• [Aim of the exercise]:
Each line of the listing below, from the very first to the one that contains "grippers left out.", is to be retyped exactly as it stands.

• [Input data]:

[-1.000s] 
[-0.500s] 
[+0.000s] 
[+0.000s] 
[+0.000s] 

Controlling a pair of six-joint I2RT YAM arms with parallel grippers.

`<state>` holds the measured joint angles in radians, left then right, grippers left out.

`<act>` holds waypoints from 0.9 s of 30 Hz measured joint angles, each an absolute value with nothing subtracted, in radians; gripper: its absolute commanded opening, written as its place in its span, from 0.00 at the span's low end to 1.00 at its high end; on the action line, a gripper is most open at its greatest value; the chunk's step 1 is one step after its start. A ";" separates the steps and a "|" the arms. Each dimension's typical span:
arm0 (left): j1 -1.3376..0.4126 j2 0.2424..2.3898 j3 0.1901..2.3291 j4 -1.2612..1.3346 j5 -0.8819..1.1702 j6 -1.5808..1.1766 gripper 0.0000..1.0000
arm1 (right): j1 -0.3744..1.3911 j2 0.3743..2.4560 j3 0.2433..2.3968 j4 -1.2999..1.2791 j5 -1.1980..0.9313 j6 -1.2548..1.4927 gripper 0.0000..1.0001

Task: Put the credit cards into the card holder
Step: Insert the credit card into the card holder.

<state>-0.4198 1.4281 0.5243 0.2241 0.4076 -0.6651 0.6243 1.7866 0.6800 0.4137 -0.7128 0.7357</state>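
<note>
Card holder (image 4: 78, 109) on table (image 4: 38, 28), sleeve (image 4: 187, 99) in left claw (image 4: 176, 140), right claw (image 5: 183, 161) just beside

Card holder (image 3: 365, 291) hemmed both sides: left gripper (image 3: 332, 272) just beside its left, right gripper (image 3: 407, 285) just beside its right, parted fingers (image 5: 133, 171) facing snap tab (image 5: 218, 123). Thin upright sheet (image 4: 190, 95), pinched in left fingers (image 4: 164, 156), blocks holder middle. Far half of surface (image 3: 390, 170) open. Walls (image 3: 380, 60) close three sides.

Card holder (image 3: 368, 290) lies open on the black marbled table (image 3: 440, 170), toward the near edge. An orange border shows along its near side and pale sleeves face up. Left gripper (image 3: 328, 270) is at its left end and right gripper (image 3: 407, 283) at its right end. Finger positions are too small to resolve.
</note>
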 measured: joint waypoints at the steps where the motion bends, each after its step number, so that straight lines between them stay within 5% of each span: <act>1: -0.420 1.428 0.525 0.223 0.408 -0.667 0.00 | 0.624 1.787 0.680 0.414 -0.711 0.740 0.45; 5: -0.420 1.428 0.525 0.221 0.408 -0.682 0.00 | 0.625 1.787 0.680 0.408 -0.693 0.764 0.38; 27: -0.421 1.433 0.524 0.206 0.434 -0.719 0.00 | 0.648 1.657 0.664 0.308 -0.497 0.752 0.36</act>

• [Response]:
[-1.000s] 
[-0.500s] 
[+0.000s] 
[+0.000s] 
[+0.000s] 

Controlling a pair of six-joint I2RT YAM arms with parallel grippers.

`<state>` holds the measured joint angles in radians, left then right, grippers left out.

Nothing further remains in the output.